PROBLEM STATEMENT
What lines in the listing include "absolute"? Return a copy of each.

------------

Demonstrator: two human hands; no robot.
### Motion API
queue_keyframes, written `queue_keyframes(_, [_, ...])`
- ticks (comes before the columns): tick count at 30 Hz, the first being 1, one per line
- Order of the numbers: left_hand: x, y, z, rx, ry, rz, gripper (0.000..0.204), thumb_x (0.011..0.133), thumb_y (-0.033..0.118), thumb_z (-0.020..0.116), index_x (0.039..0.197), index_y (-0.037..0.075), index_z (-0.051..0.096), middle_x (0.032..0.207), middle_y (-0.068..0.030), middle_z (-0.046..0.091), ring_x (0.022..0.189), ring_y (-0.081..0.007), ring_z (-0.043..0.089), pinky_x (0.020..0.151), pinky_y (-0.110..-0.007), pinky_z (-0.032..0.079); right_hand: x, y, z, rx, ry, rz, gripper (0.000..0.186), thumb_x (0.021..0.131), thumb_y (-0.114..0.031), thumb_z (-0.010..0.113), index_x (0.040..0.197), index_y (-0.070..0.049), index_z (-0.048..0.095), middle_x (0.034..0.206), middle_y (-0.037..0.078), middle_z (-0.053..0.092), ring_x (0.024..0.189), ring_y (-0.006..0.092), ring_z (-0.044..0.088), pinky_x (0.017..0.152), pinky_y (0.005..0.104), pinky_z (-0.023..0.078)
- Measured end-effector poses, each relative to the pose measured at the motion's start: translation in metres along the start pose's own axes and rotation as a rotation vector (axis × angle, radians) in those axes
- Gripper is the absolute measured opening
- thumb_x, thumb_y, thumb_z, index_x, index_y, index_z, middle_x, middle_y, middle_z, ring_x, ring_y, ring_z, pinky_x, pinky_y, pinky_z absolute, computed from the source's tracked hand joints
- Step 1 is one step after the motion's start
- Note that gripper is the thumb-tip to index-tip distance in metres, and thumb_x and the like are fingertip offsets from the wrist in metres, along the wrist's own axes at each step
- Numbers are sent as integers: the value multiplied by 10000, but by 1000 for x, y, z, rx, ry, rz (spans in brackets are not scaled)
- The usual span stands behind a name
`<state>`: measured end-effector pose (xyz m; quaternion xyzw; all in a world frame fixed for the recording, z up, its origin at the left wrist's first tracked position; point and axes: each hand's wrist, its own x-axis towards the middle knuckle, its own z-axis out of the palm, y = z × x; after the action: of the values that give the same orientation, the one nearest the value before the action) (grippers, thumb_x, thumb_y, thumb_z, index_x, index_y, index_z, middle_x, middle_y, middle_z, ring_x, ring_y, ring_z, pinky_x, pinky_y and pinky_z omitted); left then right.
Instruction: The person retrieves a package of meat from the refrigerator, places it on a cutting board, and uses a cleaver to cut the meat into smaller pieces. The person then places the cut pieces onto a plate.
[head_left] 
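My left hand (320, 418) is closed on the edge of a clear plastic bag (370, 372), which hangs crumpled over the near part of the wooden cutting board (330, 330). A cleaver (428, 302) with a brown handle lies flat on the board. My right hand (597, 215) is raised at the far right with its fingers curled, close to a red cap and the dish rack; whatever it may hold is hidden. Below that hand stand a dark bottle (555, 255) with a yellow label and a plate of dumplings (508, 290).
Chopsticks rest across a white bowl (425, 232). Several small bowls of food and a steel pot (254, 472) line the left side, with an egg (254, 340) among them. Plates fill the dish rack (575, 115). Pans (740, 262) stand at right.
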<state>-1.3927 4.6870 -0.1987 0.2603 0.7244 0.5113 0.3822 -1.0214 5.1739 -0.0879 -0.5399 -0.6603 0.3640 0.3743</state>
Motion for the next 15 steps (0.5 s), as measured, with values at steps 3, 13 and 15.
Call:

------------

YOUR SOLUTION
- Gripper is the absolute measured opening
- thumb_x, thumb_y, thumb_z, index_x, index_y, index_z, middle_x, middle_y, middle_z, ring_x, ring_y, ring_z, pinky_x, pinky_y, pinky_z absolute, computed from the source's tracked hand joints

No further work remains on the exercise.